Si les agriculteurs, comme à l'habitude, réussissent à faire entendre -faiblement – leur voix, ce n'est pas le cas des représentants des secteurs stratégiques. En France, le Conseil national du numérique (CNN), dans un rapport remis, mercredi 7 mai, à la secrétaire d'Etat au commerce extérieur, Fleur Pellerin, insiste sur la nécessité de placer d'urgence les enjeux numériques au cœur des négociations en cours.
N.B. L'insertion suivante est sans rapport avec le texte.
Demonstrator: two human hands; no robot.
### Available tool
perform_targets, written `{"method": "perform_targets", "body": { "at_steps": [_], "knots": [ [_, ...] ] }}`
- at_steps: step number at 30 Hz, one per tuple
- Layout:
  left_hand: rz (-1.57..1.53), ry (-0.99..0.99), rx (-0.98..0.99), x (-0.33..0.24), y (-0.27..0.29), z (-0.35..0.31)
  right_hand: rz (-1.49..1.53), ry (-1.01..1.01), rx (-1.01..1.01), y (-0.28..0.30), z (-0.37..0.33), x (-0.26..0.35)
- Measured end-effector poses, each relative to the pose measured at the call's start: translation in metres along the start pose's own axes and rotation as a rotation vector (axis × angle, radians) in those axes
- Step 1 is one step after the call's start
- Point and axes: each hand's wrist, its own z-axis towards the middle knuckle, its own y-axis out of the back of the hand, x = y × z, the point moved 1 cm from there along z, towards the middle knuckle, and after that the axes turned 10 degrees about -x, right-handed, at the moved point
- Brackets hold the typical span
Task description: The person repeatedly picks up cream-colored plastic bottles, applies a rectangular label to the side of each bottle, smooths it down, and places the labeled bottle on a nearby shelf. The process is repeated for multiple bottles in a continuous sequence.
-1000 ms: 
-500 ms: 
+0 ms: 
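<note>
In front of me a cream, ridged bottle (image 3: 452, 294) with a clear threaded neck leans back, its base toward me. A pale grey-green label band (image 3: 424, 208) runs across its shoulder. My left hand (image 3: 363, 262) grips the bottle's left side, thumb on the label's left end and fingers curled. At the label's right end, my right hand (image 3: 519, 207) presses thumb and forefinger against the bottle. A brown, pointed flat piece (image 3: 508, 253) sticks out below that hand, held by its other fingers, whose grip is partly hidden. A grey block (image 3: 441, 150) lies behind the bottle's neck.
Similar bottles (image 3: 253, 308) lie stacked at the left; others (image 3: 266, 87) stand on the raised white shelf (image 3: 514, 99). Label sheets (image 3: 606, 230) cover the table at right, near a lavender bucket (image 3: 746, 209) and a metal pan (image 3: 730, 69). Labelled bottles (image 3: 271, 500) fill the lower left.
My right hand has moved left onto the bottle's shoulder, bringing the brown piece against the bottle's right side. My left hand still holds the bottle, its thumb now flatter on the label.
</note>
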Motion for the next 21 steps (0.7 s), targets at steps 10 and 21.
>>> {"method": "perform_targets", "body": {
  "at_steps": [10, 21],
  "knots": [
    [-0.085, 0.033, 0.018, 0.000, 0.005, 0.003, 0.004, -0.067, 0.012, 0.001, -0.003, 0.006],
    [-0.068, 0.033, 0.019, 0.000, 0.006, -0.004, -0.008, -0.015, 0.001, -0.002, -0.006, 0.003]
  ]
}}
Protection ou libéralisation des données personnelles, brevetabilité des logiciels, défense du domaine public, accès aux marchés publics, surveillance numérique : autant de dossiers sensibles sur lesquels la maison Blanche est arrivée armée de multiples experts décidés à maintenir la domination exercée par l'Amérique sur ce secteur depuis la création de l'Internet

Le CNN demande d'associer aux discussions les acteurs français du domaine (parmi lesquels on trouve, curieusement Google France). Selon le rapport, notamment, les défenseurs des logiciels libres devraient mieux être entendus, dans des dossiers où les Etats-Unis refusent absolument de négocier: portabilité ou non-portabilité des données personnelles, interopérabilité ou non-interopérabilité des plateformes, soutien au logiciel libre, interdiction de breveter les logiciels. ..

Mais tout ceci apparaît d'une grande naïveté, lorsque l'on sait comment, depuis des mois et des années, les géants du net et de l'informatique américains ont colonisé le domaine, avec le soutien permanent des services secrets, NSA et CIA notamment. En France, l'ignorance des enjeux est générale. La CNIL, censée protéger les valeurs numériques françaises, ignore le fond des dossiers et n'a aucune force politique pour imposer des solutions favorables. Même en Allemagne, après quelques protestations de principe, les services ont repris le jeu de la collaboration avec Washington.

Cette naïveté se retrouvera dans tous les autres secteurs stratégiques, ceux notamment pour lesquels un récent décret français a prévu l'intervention de l'Etat en cas de menace à l'indépendance nationale. Les futures interventions de l'Etat, si elles ont lieu, se heurteront à des dossiers verrouillés par les normes d'inspiration américaine imposées par le TAFTA. Encore heureux si l'Etat français ne se trouve pas attaqué en dommages-intérêts abyssaux devant les tribunaux prévus par le futur Traité, à l'initiative de firmes américaines arguant du non respect des règles d'une saine concurrence transatlantique.